## Predictor Monitoring enables you to monitor effectiveness over time

We are excited to announce that Amazon Forecast now offers a new feature called Predictor Monitoring that enables customers to automatically evaluate their trained predictor's performance over time. Think of an [Amazon Forecast Predictor](https://docs.aws.amazon.com/forecast/latest/dg/howitworks-predictor.html) as a saved machine learning model used to generate predictions based on a set of training data. Once a predictor is created, it can be used for days, weeks or potentially months to generate new forecasted data points without change -- every customer's data and use case is different.

Over time, a variety of factors can cause the performance of a predictor to change such as external factors (supply chain) or changes in consumer preferences. New products, items and services may be created and the distribution of data may change too. Eventually, a new predictor will be needed to ensure high quality predictions continue to be made.

Once you enable monitoring for a predictor and then import new data and produce a new forecast, the monitor will collect statistics automatically. You may use these statistics to decide when it's the right time to train a new predictor.

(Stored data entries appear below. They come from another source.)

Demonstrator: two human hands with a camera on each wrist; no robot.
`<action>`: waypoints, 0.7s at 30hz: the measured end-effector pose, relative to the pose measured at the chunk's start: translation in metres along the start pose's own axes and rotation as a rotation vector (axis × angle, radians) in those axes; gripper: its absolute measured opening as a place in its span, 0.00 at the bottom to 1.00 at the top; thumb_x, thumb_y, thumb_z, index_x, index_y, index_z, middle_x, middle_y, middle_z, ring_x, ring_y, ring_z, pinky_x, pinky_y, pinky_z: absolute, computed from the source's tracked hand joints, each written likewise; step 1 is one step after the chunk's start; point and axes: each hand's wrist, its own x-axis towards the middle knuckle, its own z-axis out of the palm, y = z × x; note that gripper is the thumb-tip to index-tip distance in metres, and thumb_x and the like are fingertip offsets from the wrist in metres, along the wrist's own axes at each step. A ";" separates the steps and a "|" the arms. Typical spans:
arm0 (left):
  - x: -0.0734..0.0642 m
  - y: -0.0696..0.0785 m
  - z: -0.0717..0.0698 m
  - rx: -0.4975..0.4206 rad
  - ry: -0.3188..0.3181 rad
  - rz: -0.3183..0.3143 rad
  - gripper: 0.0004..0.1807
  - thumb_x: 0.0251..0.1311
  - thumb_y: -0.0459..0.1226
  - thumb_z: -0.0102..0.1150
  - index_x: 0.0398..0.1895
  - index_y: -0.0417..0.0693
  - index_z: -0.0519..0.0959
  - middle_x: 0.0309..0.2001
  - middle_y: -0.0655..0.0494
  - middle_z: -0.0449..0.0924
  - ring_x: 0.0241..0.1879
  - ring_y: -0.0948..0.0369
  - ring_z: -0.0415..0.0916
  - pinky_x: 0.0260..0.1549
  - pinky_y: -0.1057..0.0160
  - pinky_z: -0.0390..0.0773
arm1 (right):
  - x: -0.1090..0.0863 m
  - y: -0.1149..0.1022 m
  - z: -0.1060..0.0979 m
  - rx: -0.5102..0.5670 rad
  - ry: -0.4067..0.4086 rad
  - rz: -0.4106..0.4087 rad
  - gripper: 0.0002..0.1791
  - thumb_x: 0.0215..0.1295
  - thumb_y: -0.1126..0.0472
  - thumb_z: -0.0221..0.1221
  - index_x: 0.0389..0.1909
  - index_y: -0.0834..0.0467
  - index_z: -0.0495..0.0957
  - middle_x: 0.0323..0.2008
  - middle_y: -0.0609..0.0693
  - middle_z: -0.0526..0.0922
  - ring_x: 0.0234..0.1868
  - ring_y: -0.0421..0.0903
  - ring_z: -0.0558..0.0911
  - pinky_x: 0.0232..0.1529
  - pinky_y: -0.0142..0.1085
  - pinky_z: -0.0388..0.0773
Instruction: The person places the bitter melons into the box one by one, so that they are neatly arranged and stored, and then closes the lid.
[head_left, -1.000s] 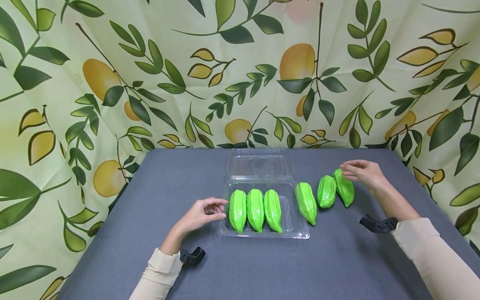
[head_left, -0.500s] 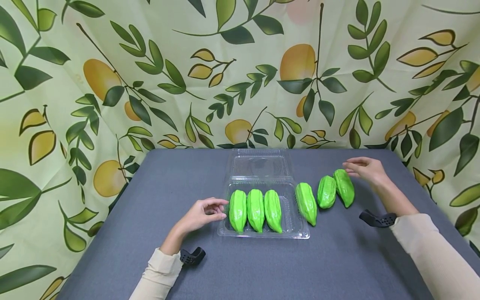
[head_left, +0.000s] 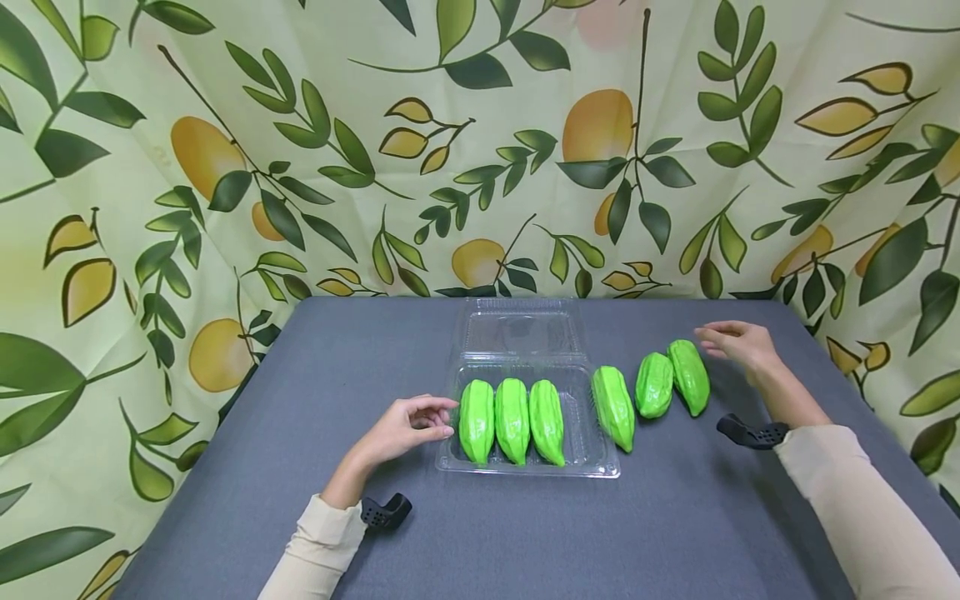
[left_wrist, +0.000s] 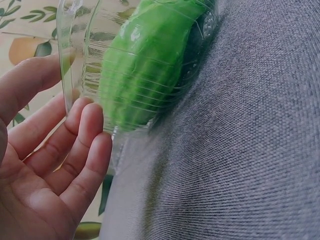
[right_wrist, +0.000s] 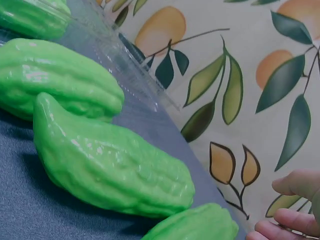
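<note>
A clear plastic clamshell box (head_left: 581, 437) lies on the table with its lid folded back. Three green ridged bitter melons (head_left: 512, 421) stand side by side in its left part. Another bitter melon (head_left: 613, 408) overlaps the box's right rim. Two more, a shorter melon (head_left: 654, 385) and the rightmost melon (head_left: 688, 377), lie beyond it. My left hand (head_left: 408, 429) is at the box's left side, loosely curved fingertips against the clear wall in the left wrist view. My right hand (head_left: 738, 343) hovers beside the rightmost melon's far end, apart from it, holding nothing.
The transparent lid (head_left: 517, 333) lies towards the back of the grey table (head_left: 360, 350). A curtain (head_left: 510, 150) with leaves and orange fruit hangs behind and along both sides. Each wrist carries a black strap mount (head_left: 386, 511).
My right hand has drawn a little to the right, off the far tip of the rightmost melon. My left hand and the melons have stayed in place.
</note>
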 end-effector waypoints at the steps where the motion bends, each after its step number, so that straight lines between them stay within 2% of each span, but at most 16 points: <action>1: 0.000 0.000 0.000 0.001 -0.001 -0.004 0.21 0.57 0.31 0.64 0.53 0.30 0.76 0.40 0.34 0.78 0.36 0.73 0.74 0.41 0.74 0.79 | 0.001 0.002 0.000 0.000 0.003 0.005 0.38 0.68 0.46 0.53 0.65 0.73 0.61 0.45 0.48 0.78 0.29 0.18 0.75 0.45 0.27 0.83; 4: 0.000 0.000 0.000 -0.001 -0.002 -0.009 0.21 0.57 0.31 0.64 0.53 0.30 0.76 0.40 0.34 0.78 0.36 0.73 0.74 0.41 0.74 0.79 | 0.005 0.007 0.001 0.003 0.002 0.021 0.38 0.69 0.46 0.52 0.66 0.74 0.60 0.60 0.65 0.69 0.29 0.18 0.74 0.46 0.27 0.82; 6: 0.000 0.000 0.000 0.000 -0.001 -0.009 0.21 0.57 0.31 0.64 0.53 0.30 0.76 0.40 0.33 0.78 0.36 0.73 0.74 0.41 0.74 0.79 | 0.008 0.011 0.001 0.008 -0.010 0.032 0.39 0.69 0.47 0.52 0.66 0.74 0.59 0.64 0.69 0.64 0.29 0.18 0.73 0.46 0.26 0.82; 15: 0.000 0.000 0.000 -0.001 0.000 -0.005 0.21 0.57 0.31 0.64 0.53 0.30 0.76 0.39 0.34 0.78 0.36 0.73 0.74 0.41 0.74 0.79 | 0.013 0.022 0.004 0.020 -0.064 0.088 0.42 0.69 0.44 0.52 0.68 0.75 0.56 0.64 0.68 0.64 0.28 0.19 0.74 0.41 0.24 0.82; 21: 0.001 0.001 0.000 0.000 -0.004 -0.013 0.21 0.57 0.31 0.64 0.53 0.30 0.76 0.40 0.34 0.78 0.36 0.73 0.74 0.41 0.74 0.79 | 0.013 0.023 0.007 -0.003 -0.085 0.128 0.44 0.68 0.42 0.51 0.68 0.74 0.55 0.67 0.71 0.60 0.29 0.21 0.72 0.38 0.22 0.80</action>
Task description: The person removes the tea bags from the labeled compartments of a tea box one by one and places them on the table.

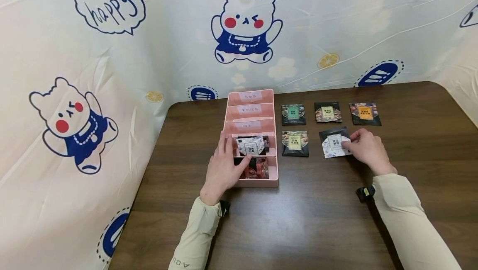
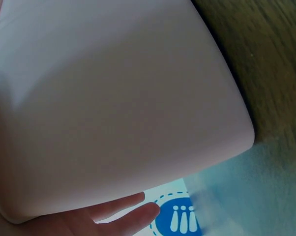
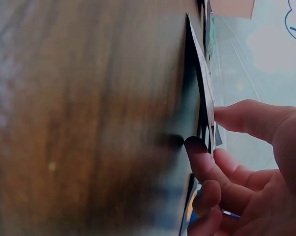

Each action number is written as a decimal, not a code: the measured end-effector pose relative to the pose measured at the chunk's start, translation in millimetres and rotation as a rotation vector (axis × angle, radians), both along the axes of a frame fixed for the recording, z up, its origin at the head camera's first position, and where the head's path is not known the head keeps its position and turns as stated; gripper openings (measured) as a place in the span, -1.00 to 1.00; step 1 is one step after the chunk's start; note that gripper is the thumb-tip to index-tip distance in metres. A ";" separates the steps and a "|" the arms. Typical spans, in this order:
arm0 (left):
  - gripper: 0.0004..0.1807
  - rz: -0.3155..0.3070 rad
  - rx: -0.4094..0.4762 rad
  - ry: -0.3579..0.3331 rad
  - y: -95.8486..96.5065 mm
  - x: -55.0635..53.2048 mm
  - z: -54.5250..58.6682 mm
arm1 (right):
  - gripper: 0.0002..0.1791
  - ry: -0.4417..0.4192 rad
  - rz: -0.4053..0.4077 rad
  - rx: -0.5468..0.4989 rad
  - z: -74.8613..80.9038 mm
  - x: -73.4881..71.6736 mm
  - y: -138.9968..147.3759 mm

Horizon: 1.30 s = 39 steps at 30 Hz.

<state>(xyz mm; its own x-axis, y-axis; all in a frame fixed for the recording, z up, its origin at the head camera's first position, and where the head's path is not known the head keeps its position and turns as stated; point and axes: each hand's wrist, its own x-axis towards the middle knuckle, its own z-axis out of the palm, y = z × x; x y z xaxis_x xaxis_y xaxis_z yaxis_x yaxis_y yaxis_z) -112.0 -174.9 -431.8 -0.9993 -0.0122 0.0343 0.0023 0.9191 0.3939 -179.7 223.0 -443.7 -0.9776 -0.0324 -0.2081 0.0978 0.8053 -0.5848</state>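
My right hand [image 1: 367,149] pinches the right edge of a black-and-white sachet [image 1: 333,143] between thumb and fingers. The right wrist view shows this sachet [image 3: 203,83] edge-on, tilted against the table, thumb on its printed face and a fingertip behind. My left hand [image 1: 224,168] rests at the left side of a pink divided box [image 1: 257,183], thumb reaching over the front compartments and fingers extended along the left wall. A similar white-patterned sachet [image 1: 251,146] lies in the box's second compartment from the front; dark red sachets [image 1: 257,168] fill the front one, partly hidden by the thumb.
Right of the box lie a green-labelled sachet [image 1: 293,114], a pale-green-labelled one [image 1: 328,112], an orange-labelled one [image 1: 365,114] and a yellow-labelled one [image 1: 295,143]. The box's three rear compartments bear paper labels [image 1: 251,96]. A printed curtain [image 1: 317,33] hangs behind the wooden table [image 1: 298,220].
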 end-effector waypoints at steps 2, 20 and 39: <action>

This notebook provides an anecdotal series of steps to illustrate what may happen in the real-world as multiple datasets are imported and forecasted over time. The provided notebook is saved in an executed state, so you may review outputs without having to run each cell, unless you choose to do so.

This notebook introduces you to the Predictor Monitoring concept and does not require a complete set of data. For this exercise, we will use a very small slice of the yellow taxi trip records from [NYC Taxi and Limousine Commission (TLC)](https://www1.nyc.gov/site/tlc/about/tlc-trip-record-data.page).


## Table of Contents
* [Initial Setup](#setup)
* Step 1: [Prepare a set of time-sliced sample data](#prepare)
* Step 2: [Create an initial predictor & forecast](#initial)
* Step 3: [Demonstrate the Predictor Monitoring Lifecycle](#lifecycle)
* Step 4: [View the Predictor Monitor Evaluation](#evaluation)
* Step 5: [Cleanup](#cleanup)


# Initial Setup

### Upgrade boto3

Before proceeding, ensure you have upgraded boto3.

In [None]:
!pip install boto3 --upgrade

### Setup Imports

In [1]:
import boto3
from time import sleep
import subprocess
import sys
import os
import pandas as pd

sys.path.insert( 0, os.path.abspath("../../common") )

import json
import util

### Function to supressing printing account numbers

In [2]:
import re

def mask_arn(input_string):

 mask_regex = re.compile(':[0-9]{12}:')
 mask = mask_regex.search(input_string)
 
 while mask:
 input_string = input_string.replace(mask.group(),'X'*12)
 mask = mask_regex.search(input_string) 
 
 return input_string

### Create an instance of AWS SDK client for Amazon Forecast

In [3]:
# Set your region accordingly, us-east-1 as shown
region = 'us-east-1'
session = boto3.Session(region_name=region) 
forecast = session.client(service_name='forecast')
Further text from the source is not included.